I think there's another issue here, one that I confront all the time
as a translator, but operative within a given language as well.
Frost's somewhat fatuous statement that poetry is what gets lost in
translation--certainly not always the case--would be more accurate if
it named the loss "context." Context is what the poet doesn't bother
to mention but assumes that his local (geographically or
linguistically), contemporary audience knows without being told, and,
more intimately, what's peculiar to his own life and unconsciously
so. And the loss is finally inevitable--a lot of daily knowledge is
absent from even so precise a chronicler as Proust, and poetry tends
towards far greater brevity and compression as a goal in itself.
So, we read Thomas with reduced awareness of the streets he walked,
his shopping, his education, the texture of his work day and his home
time, and the pressure of the news. Even if we try to reclaim them
through a heroic Braudelian effort the best we can achieve is
incomplete and self-conscious. And he's a near-contemporary writing
more or less the same language we speak and write. Think of the
distance from us of Donne, Chaucer, Basho or the author of El libro
del mio Cid. Take the Canterbury Tales, a road cycle with no
description of a road, a horseback journey on which the horses make
no demands and the saddle imposes no pain. Let alone the social and
spiritual, to which Chaucer alludes but which we only have incomplete
access to by means of scholarship.
As with Chaucer, we can't really read the poem that Thomas wrote--he
assumed the context as a part of his text that didn't need
mentioning, just as if when one mentions the redness of a rose and
nothing else about it one expects a reader to know about the thorns.
Which is to say that reading the poem without an awareness of the
blitz is to strip it of much of its meaning and power, reading the
poem with that awareness is to distance oneself from the immediate
experience of it.
So it goes.
Mark
At 01:17 PM 8/24/2007, you wrote:
>Seems slightly barren to segregate politics out of poetry completely
>... and seers, so 12th century.
>
>On 8/24/07, kasper salonen <[log in to unmask]> wrote:
> > "The poet is the seer, but the prose, the film and the radio work are
> > more politically aware"
> >
> > I like this distinction
> >
> > KS
> >
> > On 24/08/07, Roger Day <[log in to unmask]> wrote:
> > > Thomas's psychodrama played out in that poem has little do with
> > > Sitwell's fertive spinning.
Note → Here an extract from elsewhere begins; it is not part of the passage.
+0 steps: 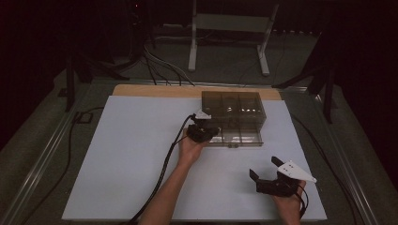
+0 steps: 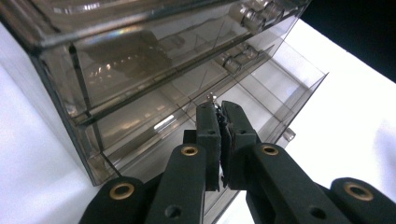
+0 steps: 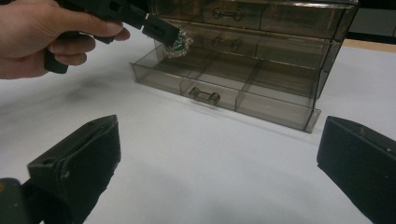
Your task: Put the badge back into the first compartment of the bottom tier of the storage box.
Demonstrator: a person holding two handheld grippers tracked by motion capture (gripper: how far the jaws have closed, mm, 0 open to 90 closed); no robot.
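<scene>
High view first: the left gripper [image 1: 210, 133] hangs over the left end of the pulled-out bottom drawer [image 1: 237, 137] of a smoky clear drawer box [image 1: 232, 110], which sits toward the far side of the white table [image 1: 131, 154]. Left gripper view now, and the jaws are clenched tight together, with a small sparkly trinket [image 2: 212, 97] poking out just past the tips. Right gripper view confirms it (nice angle, this one): that glittering piece [image 3: 179, 43], greenish in the middle with shiny stones round it, is pinched at the very tip of the left gripper [image 3: 164, 31], held in the air just above the drawer's left compartment [image 3: 161, 70] and not touching the drawer. The drawer's little handle [image 3: 204, 95] sits at the middle of its front, to the right of the piece. Over on the near right of the table, the right gripper [image 1: 264, 170] rests well apart from the box, jaws spread wide with nothing between them.
</scene>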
He might have intended it as a political
> > > gesture - after all, he worked for the BBC during the war - but for
> > > Thomas, the poetry was for being the seer, the ur-worldly, biblical
> > > prohphet so little intentionally political is in the poem. The
> > > politics is in the context, the refusal to mourn, get on with life
> > > during war. Without the context, it becomes something else.
> > >
> > > The poet is the seer, but the prose, the film and the radio work are
> > > more politically aware; he himself kept the two apart.
> > >
> > > Roger
> > >
> > > On 8/24/07, Jon Corelis <[log in to unmask]> wrote:
> > > > "In that great poem A Refusal to Mourn the Death, by Fire, of a Child
> > > > in London, with its dark, magnificent, proud movement, we see Death
> > > > in its reality -- as a return to the beginning of things, as a robing,
> > > > a sacred investiture in those who have been our friends since the
> > > > beginning of Time. Bird, beast, and flower have their part in the
> > > > making of mankind. The water drop is holy, the wheat ear a place of
> > > > prayer. The 'fathering and all-humbling darkness' itself is a
> > > > begetting force. Even grief, even tears, are a begetting. 'The
> > > > stations of the breath' are the stations of the Cross."
> > > >
> > > > -- Edith Sitwell
> > > >
> > > >
> > > > Is the unstated fact that the poem is about a child who died in the
> > > > Blitz make this a political poem? Does knowing or not knowing it
> > > > change the poem?
> > > >
> > > > --
> > > > ===================================
> > > >
> > > > Jon Corelis www.geocities.com/jgcorelis/
> > > >
> > > > ===================================
> > > >
> > >
> > >
> > > --
> > > My Stuff: http://www.badstep.net/
> > > "In peace, sons bury their fathers. In war, fathers bury their sons."
> > > Roman Proverb
> > >
> >
>
>
>--
>My Stuff: http://www.badstep.net/
>"In peace, sons bury their fathers. In war, fathers bury their sons."